Insidiously aware that our search could end in futility because of the massive area we’re searching, we use the heid and seek advice from a local on the Dunalastair estate who is more than acquainted with Outlander galavanters and the filming extravaganza which apparently lit up the sky with its arch lights; on the other side of the reservoir.  We thank our knowledgeable and lovely guide for this precious nugget of information.

Following the road to Kinloch Rannoch, we cross the bridge heading for Tempar and Lassintullich on the south of Dunalastair Reservoir, fired up with that thing we didn’t possess when we set out; certainty.  Certainty certainly courses through the team car and hopes soar high like the blue, blue Highland skies above.

The car climbs up to the top of a steep, wooded brae and, would you believe it, there she is.  That idea of the mind made real on the shadowy northern flanks of Schiehallion.

A moment to relish reaching our destination, then the urge to revel in its earthly presence takes over.  The mind fires up in sync.  Imagine the glow that ignites the location team on first sighting that ideal piece of turf, derelict historic pile or mouldering mercat cross?  This, the perfect setting for falling through space and time.  No need to imagine it any longer.  If there’s a word, euphoria covers it.
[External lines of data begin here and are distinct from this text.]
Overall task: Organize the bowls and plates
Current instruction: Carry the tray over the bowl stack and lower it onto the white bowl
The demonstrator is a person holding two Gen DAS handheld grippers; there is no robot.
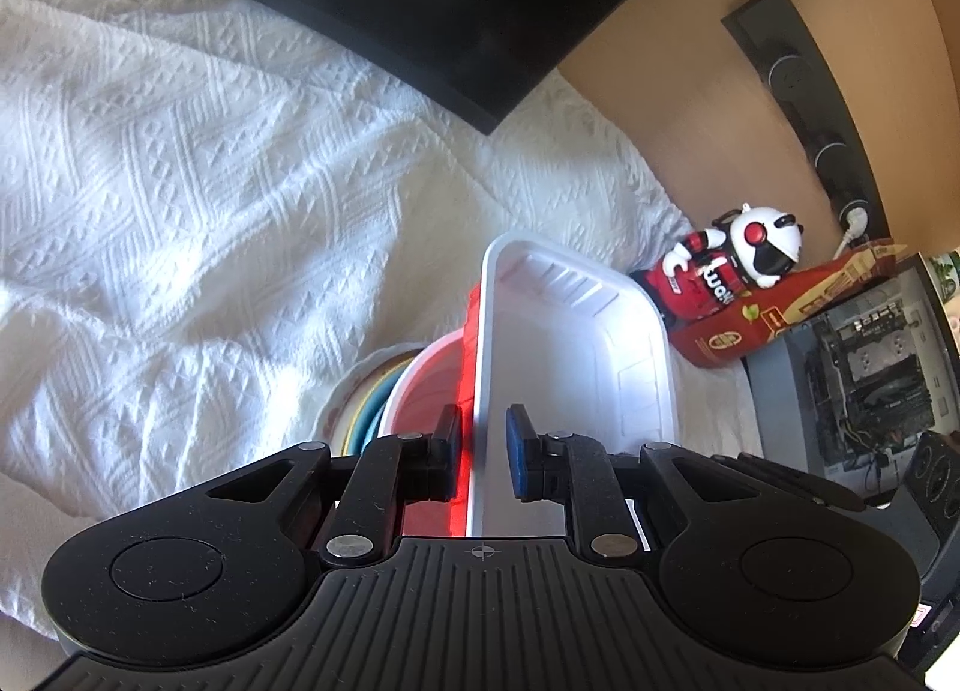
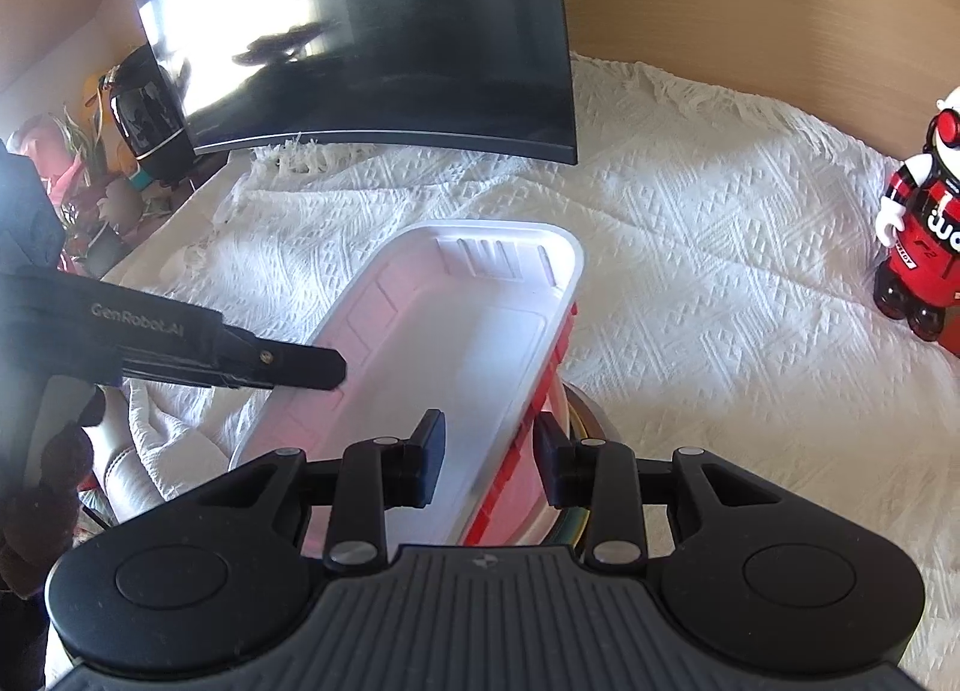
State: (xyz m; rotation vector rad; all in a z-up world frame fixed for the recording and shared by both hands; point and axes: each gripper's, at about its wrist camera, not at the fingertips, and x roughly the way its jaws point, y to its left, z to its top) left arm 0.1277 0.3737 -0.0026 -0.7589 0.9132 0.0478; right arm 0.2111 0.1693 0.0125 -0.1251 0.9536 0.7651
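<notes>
White tray (image 2: 444,343) sits on a red tray (image 2: 543,391), on top of stacked bowls and plates (image 1: 366,403), all on the cloth-covered desk (image 1: 180,181). My left gripper (image 1: 483,451) straddles the white tray's rim, jaws spread, not clamped. My right gripper (image 2: 489,463) likewise spread around the opposite edge. Toy figure (image 2: 918,247) well apart; monitor (image 2: 360,30) behind.

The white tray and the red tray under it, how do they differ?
The white tray lies on top with its whole inside showing; the red tray is nested beneath, only its edge visible. The white tray is plain white foam-like, the red tray bright red. Both hand-held grippers straddle the trays' rims: the left hand-held gripper and the right hand-held gripper. They share an oblong shape and sit on stacked dishes.
</notes>
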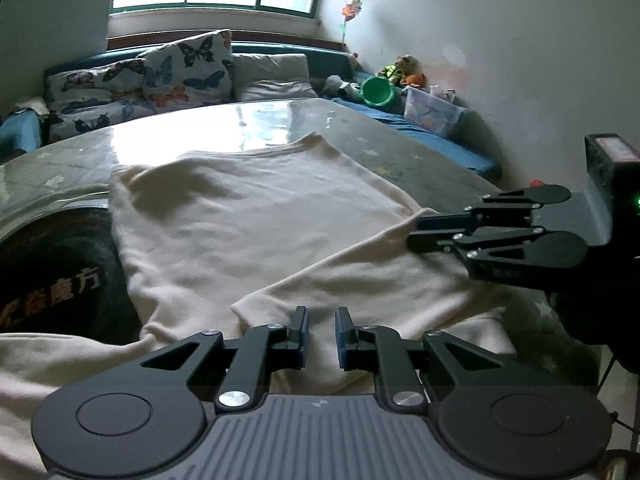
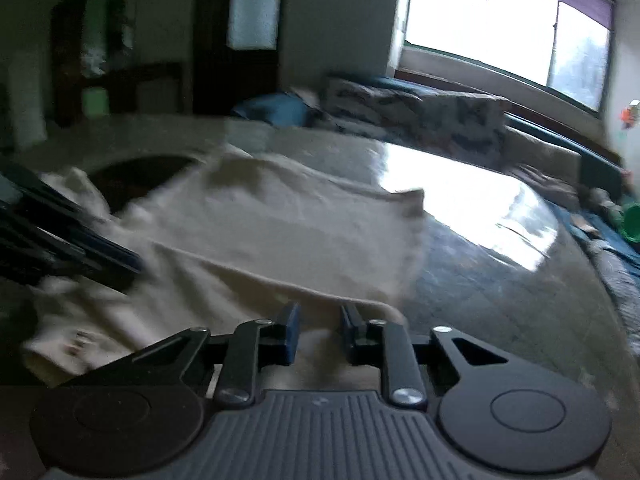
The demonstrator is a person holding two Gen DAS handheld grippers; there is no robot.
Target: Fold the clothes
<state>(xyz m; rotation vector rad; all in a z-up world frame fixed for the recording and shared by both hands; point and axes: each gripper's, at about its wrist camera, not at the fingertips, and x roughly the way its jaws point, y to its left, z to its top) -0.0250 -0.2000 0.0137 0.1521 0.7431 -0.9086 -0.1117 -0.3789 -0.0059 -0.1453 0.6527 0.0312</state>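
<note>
Left wrist view: cream garment (image 1: 256, 216) spread flat on glossy table (image 1: 192, 136), one flap folded diagonally across near side. Left gripper (image 1: 322, 334) low at near hem, jaws nearly closed with cream fabric pinched between them, likely to hold that edge for the fold. Right gripper (image 1: 420, 232) at far end of same flap, jaws almost together on the cloth corner; grip looks fresh, pairing with left to lift the edge evenly. Dark round item (image 1: 52, 276) at table's left under garment, yellow Chinese characters, last one "方", rest unclear. Right wrist view: blurred, garment (image 2: 280, 224) ahead, right gripper (image 2: 320, 332) narrow over fabric edge. Small marks on garment's near corner unreadable.
</note>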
Stay awhile if the weather allows to muse over the mystical site with its aging oak and Scots pines tenaciously gripping the earth, and its classic Highland view overlooking the etchings of ancient glaciers before the vista straggles towards Loch Rannoch, of lyrical fame.  This land’s intrinsic, raw beauty is stupefying.

We can sense the haunting beauty of Craigh na Dun in our minds’ eye as the pages turn.  Its allure is made real then deafeningly amplified in the dramatisation.  But, as you the fan can imagine, it is in the flesh that the place truly casts its spell.  Perfection without embellishment by anyone.  Not even the fabulous Outlander production crew.

Seek her out, and it’s a wrap for you, too.


To make the round-trip and a half-day outing from Central Scotland, leave Craigh na Dun travelling east by Braes of Foss re-joining the B846 towards Aberfeldy and then south towards the A826.   Kinloch Rannoch is roughly 1.5 hours by car from Muckhart, Clackmannanshire.